Current location - Plastic Surgery and Aesthetics Network - Jewelry brand - In microeconomics, demand price elasticity can be divided into arc elasticity and point elasticity.
In microeconomics, demand price elasticity can be divided into arc elasticity and point elasticity.
Arc elasticity refers to the elasticity in a period of time, and point elasticity refers to the elasticity at a time point. Point elasticity can also be said to be a limit of arc elasticity

Extended data:

Arc elasticity is the reaction degree of demand change between two points on the commodity demand curve to price change. Arc elasticity emphasizes the change on the arc, so q and p on the arc are the average values before and after the change: arc elasticity ε = (δ q/q)/(δ p/p).

Arc elastic formula

Elasticity has related but completely different meanings in different fields:

(1) In physics and mechanics, elasticity theory actually describes how objects move or deform under the action of external forces.

In physics, elasticity refers to the property that an object is deformed under the action of an external force and can recover its original size and shape when the external force is removed.
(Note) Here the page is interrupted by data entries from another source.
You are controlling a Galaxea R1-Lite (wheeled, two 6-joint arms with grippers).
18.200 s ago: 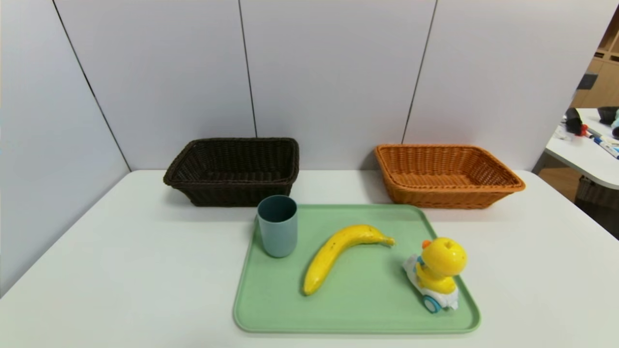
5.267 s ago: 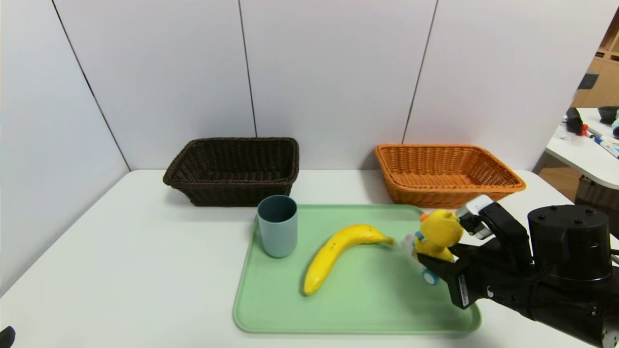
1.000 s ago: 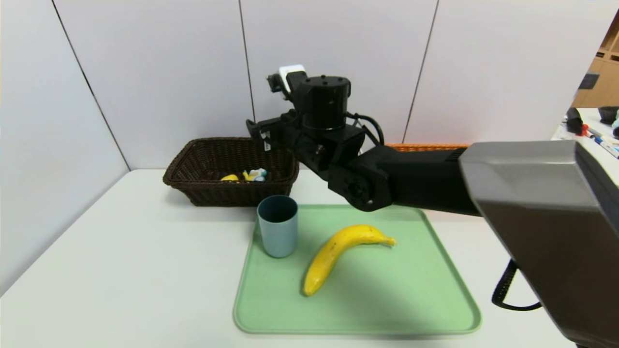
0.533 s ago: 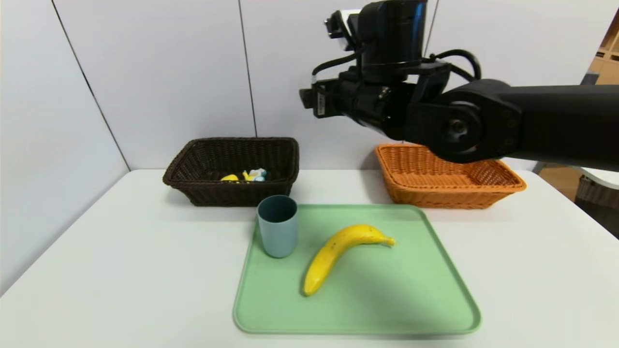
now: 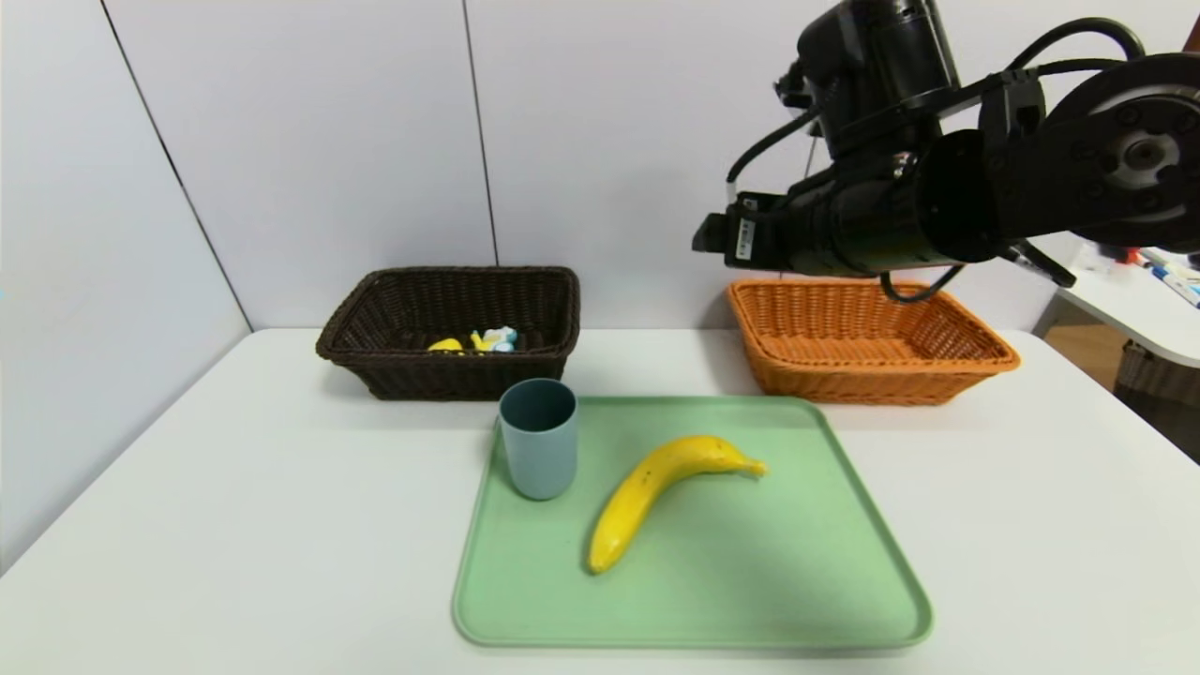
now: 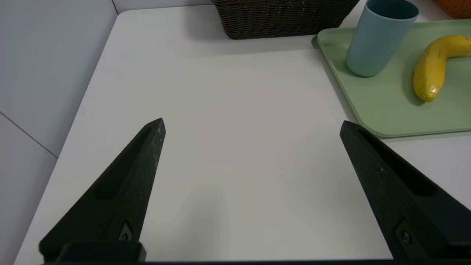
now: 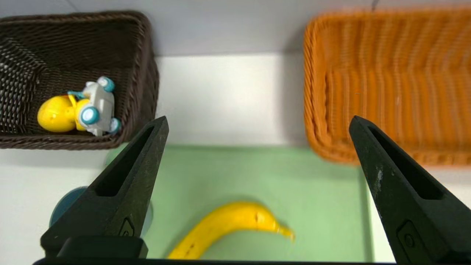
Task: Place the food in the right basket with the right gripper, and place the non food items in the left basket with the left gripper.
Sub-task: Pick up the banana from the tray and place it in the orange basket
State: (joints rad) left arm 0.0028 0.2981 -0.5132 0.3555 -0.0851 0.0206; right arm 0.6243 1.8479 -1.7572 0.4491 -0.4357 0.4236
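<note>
The right gripper [image 7: 259, 119] hangs in the air above the bench [image 5: 281, 525], near the orange wicker basket [image 5: 872, 384] — its fingers spread wide, nothing between them. The left gripper [image 6: 252, 121] is parked over the bench's left part, also wide and holding nothing. The toy duck [image 7: 73, 110] lies tipped over in the dark brown basket [image 5: 459, 375]. On the green tray [image 5: 750, 581] are the banana [image 5: 647, 487] and, at its left edge, the blue-gray cup [image 5: 541, 455] — upright, apart from the banana.
</note>
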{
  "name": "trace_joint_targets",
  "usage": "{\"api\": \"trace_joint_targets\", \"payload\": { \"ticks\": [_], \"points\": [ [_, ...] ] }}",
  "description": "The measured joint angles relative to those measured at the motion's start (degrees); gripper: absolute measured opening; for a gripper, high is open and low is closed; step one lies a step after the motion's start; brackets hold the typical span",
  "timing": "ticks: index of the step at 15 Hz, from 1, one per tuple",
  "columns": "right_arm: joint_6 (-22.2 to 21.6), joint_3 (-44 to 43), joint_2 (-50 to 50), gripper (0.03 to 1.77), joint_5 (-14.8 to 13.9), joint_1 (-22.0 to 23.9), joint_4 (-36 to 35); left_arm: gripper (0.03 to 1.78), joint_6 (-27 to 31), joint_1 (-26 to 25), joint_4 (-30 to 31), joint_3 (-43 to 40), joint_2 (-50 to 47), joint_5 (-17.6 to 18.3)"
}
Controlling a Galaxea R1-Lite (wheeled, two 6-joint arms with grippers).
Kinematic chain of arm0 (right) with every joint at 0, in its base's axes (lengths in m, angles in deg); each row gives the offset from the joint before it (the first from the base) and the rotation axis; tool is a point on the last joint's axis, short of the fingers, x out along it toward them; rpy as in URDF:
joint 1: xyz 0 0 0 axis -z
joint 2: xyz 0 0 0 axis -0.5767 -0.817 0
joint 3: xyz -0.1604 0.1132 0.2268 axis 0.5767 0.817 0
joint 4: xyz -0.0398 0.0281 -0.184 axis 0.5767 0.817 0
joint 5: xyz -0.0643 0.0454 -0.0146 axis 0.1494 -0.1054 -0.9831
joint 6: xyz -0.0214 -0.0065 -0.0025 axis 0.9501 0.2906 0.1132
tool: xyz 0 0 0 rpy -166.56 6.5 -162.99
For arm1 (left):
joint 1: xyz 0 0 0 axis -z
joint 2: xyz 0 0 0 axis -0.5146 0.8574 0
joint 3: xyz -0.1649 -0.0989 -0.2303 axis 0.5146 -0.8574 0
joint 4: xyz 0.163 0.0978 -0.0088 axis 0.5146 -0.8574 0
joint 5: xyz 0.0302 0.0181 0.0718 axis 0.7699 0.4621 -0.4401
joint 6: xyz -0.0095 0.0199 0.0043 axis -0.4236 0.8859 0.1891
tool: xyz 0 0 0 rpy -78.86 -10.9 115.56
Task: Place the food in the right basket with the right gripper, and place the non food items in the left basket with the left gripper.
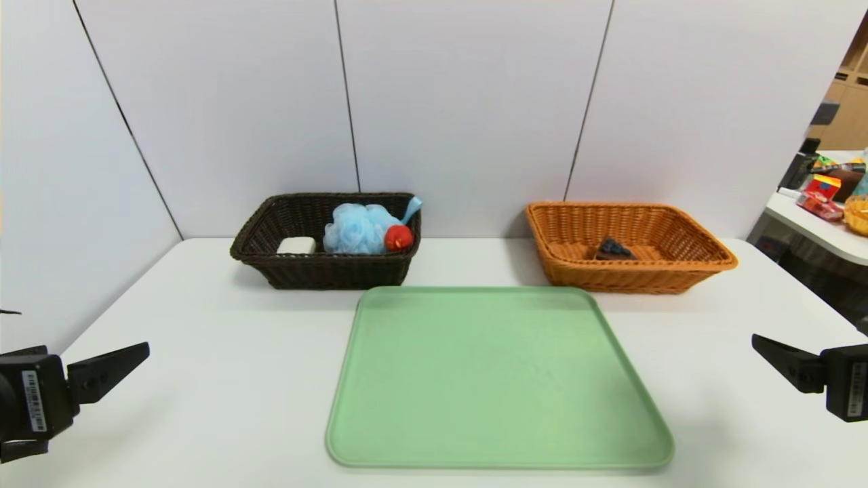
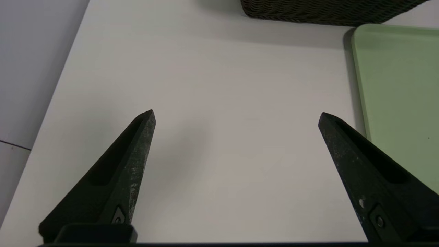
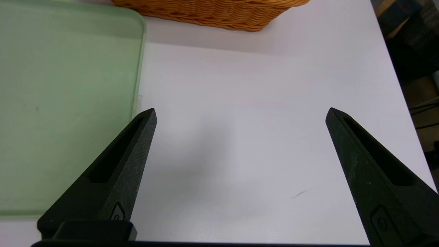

The external force on the object is within a certain limit, and after the external force is removed, the object can restore its original size and shape; Exceeding the limit, the external force cannot be restored to its original state after withdrawal. This limit is called elastic limit (see tensile and compressive deformation of elastomer). The elastic limit of the same object is not fixed, but decreases with the increase of temperature.

(2) In economics, the concept of elasticity was put forward by alfred marshall, which refers to the property that one variable changes in proportion to another variable. Indicates the sensitivity of the dependent variable to the change of the independent variable.

Arc elasticity

C point elasticity

The concept of elasticity can be applied to all variables with causality. The variable as the cause is usually called the dependent variable, and the quantity changed by it is called the dependent variable. For example, there is a relationship between the dependent variable x and the dependent variable y=f(x), then the x elasticity of y is:

Arc elasticity

Arc elasticity

Elasticity in economics is based on demand elasticity, which is a collection of income elasticity and other elasticity. The concept of demand elasticity is used to describe the characteristics of demand curve. That is, it is used to describe the influence of price change on demand-the scope of demand expansion when price changes. When dealing with demand curve, one of the most important reasons for applying the concept of elasticity is that it provides the most appropriate method to reveal the change of total income.